Stargazers around the world will get a great view of Jupiter coming Monday night, weather permitting.
Astronomers said the solar system’s largest planet will be unusually close to Earth on Monday. This is the first time Jupiter has approached Earth in 59 years, according to NASA.
The gas giant It will reach opposition that night when it rises in the east with sunset in the west, placing the planet and the sun on either side of the Earth.
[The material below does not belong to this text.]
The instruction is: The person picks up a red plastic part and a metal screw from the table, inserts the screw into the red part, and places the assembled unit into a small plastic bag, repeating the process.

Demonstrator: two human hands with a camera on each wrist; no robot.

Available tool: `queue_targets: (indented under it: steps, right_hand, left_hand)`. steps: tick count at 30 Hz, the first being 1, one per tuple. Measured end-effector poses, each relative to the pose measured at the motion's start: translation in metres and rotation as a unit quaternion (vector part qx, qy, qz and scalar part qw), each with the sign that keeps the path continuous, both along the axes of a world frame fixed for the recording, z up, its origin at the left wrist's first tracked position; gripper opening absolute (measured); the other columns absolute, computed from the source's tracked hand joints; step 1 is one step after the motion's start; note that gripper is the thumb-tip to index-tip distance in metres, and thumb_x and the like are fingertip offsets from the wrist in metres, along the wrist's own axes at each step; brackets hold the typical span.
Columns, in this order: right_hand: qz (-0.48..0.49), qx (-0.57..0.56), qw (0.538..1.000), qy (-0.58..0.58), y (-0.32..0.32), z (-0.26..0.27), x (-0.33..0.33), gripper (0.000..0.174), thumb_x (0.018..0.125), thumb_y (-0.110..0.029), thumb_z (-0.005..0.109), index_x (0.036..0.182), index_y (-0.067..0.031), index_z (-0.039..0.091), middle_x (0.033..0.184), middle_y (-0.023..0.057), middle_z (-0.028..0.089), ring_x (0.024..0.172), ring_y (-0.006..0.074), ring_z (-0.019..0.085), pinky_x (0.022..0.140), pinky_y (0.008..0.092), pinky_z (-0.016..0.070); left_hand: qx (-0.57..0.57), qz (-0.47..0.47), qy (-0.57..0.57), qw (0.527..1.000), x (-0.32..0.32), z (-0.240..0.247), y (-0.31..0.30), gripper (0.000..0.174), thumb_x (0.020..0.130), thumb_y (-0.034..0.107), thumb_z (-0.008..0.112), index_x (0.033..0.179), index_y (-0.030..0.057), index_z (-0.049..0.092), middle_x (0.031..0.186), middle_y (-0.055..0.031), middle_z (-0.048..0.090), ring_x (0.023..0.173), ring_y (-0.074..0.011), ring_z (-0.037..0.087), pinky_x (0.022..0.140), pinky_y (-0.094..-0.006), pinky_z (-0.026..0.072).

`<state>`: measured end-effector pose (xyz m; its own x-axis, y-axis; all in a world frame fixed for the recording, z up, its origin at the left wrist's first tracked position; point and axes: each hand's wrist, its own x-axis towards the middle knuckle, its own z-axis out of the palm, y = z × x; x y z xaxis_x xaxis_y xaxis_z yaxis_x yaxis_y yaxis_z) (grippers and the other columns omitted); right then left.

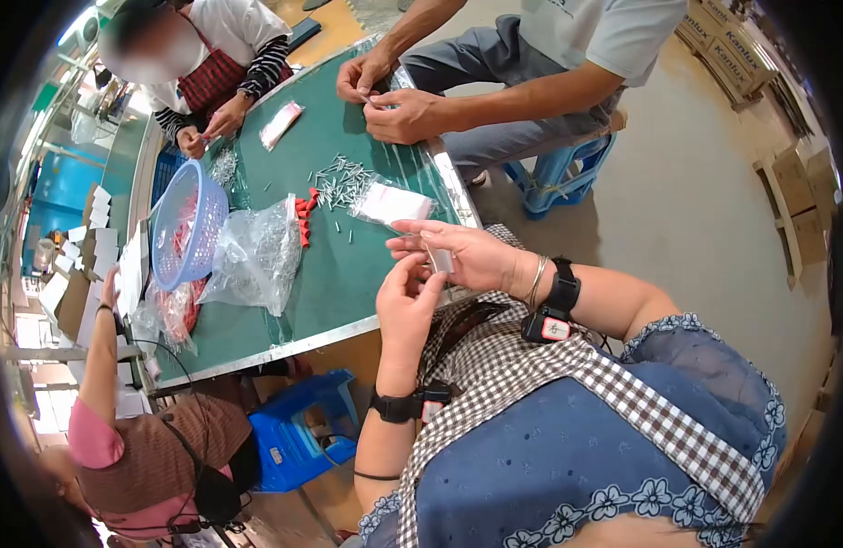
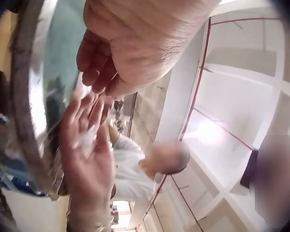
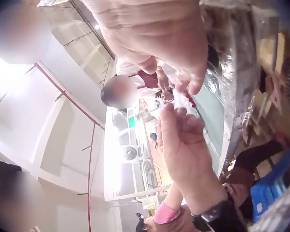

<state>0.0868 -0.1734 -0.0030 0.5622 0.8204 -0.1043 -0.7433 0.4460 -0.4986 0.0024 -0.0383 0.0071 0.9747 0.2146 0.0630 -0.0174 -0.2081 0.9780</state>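
Observation:
Near the table edge, both hands meet at a small clear plastic bag [image 1: 442, 261]. My left hand [image 1: 407, 297] pinches its near side between curled fingers and thumb. Across from it, my right hand [image 1: 476, 260] holds the bag against the palm with its thumb, the other fingers stretched out toward the left. Clear plastic [image 2: 87, 140] shows over the right palm in the left wrist view. What the bag contains cannot be made out. Just beyond the hands lies a larger clear pack [image 1: 391, 203] of white pieces. Loose metal screw-like pieces [image 1: 342, 181] are heaped beside that pack.
Red caps [image 1: 305, 215] lie by a big clear bag [image 1: 257, 256] on the green table [image 1: 335, 297]. A blue basket [image 1: 198, 228] stands farther left. Another person's hands [image 1: 399, 111] work at the far edge. A blue stool [image 1: 307, 429] stands below left.

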Motion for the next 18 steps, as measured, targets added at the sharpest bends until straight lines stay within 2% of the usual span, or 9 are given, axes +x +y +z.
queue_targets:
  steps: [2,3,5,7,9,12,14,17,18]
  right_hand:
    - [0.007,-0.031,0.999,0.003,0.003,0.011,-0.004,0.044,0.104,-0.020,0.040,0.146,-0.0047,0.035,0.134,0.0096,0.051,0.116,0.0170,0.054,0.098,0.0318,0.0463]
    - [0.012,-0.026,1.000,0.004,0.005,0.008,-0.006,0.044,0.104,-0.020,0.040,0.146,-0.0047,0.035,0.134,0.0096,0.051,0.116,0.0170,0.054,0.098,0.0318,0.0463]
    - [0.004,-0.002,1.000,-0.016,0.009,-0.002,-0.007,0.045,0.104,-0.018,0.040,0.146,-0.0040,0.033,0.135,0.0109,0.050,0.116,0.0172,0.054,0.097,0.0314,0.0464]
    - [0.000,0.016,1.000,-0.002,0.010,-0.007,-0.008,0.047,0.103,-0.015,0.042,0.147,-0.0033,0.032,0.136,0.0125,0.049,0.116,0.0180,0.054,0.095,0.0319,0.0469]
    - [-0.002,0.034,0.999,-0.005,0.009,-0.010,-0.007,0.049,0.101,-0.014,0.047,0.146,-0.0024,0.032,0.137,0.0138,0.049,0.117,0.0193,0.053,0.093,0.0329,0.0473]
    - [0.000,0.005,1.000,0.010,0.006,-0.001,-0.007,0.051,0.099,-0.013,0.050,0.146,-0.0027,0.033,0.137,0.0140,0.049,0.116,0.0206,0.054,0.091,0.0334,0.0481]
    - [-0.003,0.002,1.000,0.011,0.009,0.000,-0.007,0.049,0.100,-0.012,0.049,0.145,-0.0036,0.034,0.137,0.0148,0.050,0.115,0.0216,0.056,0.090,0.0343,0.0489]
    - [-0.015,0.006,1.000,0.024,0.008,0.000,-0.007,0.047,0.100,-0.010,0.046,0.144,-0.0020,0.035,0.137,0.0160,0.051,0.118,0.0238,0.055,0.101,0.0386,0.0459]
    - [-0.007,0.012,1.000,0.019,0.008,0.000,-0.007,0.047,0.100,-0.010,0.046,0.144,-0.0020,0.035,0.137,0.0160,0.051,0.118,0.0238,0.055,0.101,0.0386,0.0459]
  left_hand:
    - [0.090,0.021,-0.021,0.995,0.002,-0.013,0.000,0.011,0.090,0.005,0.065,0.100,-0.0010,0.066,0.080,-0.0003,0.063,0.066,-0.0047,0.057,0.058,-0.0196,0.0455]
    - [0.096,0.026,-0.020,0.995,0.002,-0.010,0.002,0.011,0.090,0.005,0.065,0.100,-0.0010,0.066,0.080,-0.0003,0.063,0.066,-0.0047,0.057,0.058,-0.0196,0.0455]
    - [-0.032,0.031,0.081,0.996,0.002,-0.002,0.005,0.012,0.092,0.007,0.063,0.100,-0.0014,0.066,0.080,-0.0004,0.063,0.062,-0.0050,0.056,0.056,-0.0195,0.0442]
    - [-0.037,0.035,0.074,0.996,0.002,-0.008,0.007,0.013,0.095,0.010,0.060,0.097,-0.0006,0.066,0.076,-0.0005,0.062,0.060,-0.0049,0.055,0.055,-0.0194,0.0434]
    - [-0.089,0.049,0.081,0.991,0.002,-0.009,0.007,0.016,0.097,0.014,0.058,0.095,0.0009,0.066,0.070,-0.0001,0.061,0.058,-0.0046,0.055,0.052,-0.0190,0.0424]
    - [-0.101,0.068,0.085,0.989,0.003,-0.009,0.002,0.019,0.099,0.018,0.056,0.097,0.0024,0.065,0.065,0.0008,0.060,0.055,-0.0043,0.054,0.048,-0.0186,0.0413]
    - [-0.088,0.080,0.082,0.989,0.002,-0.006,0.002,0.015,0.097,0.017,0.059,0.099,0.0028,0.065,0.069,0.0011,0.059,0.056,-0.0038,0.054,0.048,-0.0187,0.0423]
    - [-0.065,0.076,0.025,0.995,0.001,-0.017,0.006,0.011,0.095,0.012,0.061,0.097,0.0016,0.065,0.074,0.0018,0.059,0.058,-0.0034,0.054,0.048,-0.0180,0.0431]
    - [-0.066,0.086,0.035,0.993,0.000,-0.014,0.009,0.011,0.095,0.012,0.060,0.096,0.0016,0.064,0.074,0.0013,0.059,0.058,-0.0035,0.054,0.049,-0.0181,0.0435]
NASA scientists say the dynamism makes sightings of the giant planet rare and unusual.
Opposition to Jupiter occurs every 13 months, making the planet appear larger and brighter than at any other time of the year, according to NASA.
Then closest approachScientists say Jupiter will be about 367 million miles from Earth, the same distance it was in 1963.
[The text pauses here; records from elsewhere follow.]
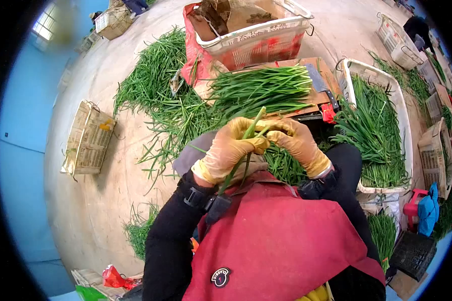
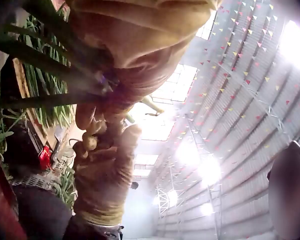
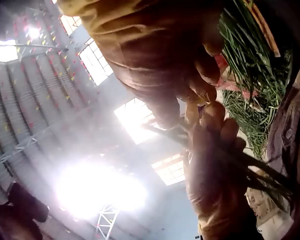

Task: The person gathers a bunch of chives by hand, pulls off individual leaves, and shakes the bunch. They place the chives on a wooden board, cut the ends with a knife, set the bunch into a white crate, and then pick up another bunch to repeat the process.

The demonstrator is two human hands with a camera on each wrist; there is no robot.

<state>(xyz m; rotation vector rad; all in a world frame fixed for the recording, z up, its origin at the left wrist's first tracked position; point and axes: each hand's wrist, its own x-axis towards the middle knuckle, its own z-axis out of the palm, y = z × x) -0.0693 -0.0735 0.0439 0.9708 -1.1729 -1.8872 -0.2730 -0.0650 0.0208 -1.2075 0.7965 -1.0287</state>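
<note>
In the head view the left hand [image 1: 227,150], in a yellowish glove, grips a few green stalks [image 1: 250,131] that slant up past its thumb and hang down toward the wrist. Facing it, the gloved right hand [image 1: 300,145] has its fingers curled, with fingertips meeting the left hand's around the stalks. The right wrist view shows the stalks [image 3: 230,157] crossing the left hand [image 3: 215,180], with the right hand [image 3: 145,55] above. Beyond both hands a pile of long green stalks [image 1: 261,90] lies on a wooden board [image 1: 324,70], beside a cleaver [image 1: 317,80].
A white crate [image 1: 409,135] full of greens stands at the right; another with red marks [image 1: 261,47] stands behind the board. Loose greens [image 1: 155,70] cover the floor at the left, near a standing crate [image 1: 89,140]. A red apron [image 1: 281,241] covers the lap.
</note>
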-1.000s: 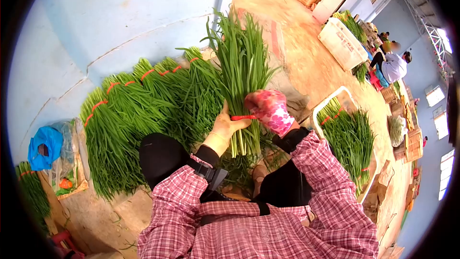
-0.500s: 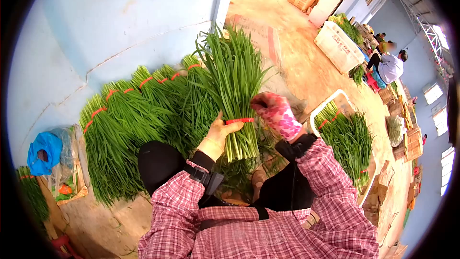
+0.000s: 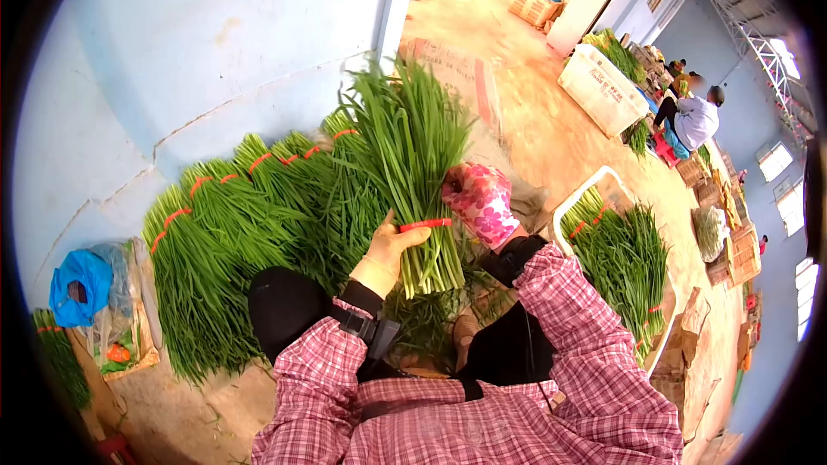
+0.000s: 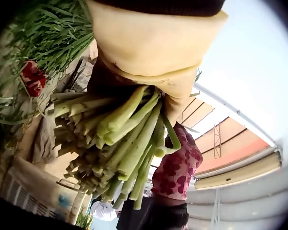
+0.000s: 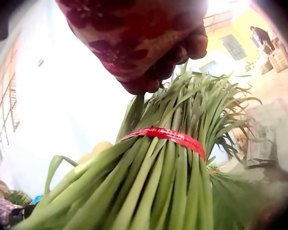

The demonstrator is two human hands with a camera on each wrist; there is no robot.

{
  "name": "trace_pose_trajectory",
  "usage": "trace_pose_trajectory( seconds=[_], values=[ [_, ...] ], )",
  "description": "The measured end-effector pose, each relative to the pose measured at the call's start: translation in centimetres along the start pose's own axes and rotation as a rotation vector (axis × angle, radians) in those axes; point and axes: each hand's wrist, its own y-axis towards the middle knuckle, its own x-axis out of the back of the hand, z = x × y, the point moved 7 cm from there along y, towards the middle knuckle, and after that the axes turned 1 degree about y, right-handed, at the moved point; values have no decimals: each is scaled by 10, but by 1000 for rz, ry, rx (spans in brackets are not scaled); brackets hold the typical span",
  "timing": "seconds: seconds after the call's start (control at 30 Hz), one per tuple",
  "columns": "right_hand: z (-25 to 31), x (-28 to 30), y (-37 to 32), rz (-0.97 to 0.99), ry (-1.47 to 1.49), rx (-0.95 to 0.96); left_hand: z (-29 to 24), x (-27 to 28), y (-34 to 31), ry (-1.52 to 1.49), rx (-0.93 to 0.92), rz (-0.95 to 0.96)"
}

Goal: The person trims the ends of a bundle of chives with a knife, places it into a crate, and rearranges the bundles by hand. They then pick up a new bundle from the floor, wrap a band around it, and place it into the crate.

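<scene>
A bunch of chives with long flat leaves stands tilted in front of me, its cut stem ends toward my body. A red band circles its stems. My left hand, in a pale yellow glove, grips the bunch from the left, thumb lying across the stems by the band. At the bunch's right side is my right hand, in a pink flower-patterned glove, fingers curled. In the right wrist view a single leaf runs up into these fingers, which partly hide it.
Several banded bunches lie along the blue wall at left. More bunches lie in a white-rimmed crate at right. A blue bag sits at far left. Further off are a white crate and a seated person.
My right hand moved slightly away from the bunch, then came back to its right edge above the band. The left hand keeps its grip, and the bunch sits slightly lower and further left.
</scene>
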Motion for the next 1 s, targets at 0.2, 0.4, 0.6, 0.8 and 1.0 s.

The massive planet is about 600 million miles from Earth at its farthest point.
Binoculars and Scopes
“with good binoculars“The bands (at least the central band) and three or four of the Galilean satellites (moons) should be visible,” said Adam Kobelsky, an astrophysicist at NASA’s Marshall Space Flight Center in Huntsville, Alabama. It is important to remember that Galileo observed these moons using 17th century optics. One of the primary needs will be the stable installation of whatever system you are using.”
Kobelsky recommends a larger telescope to see Jupiter’s Great Red Spot and bands in more detail; A 4-inch or larger telescope and some filters in the green to blue range would enhance the visibility of these features.
It would be the ideal viewing location in high increase In a dark, dry area, Kobelsky said.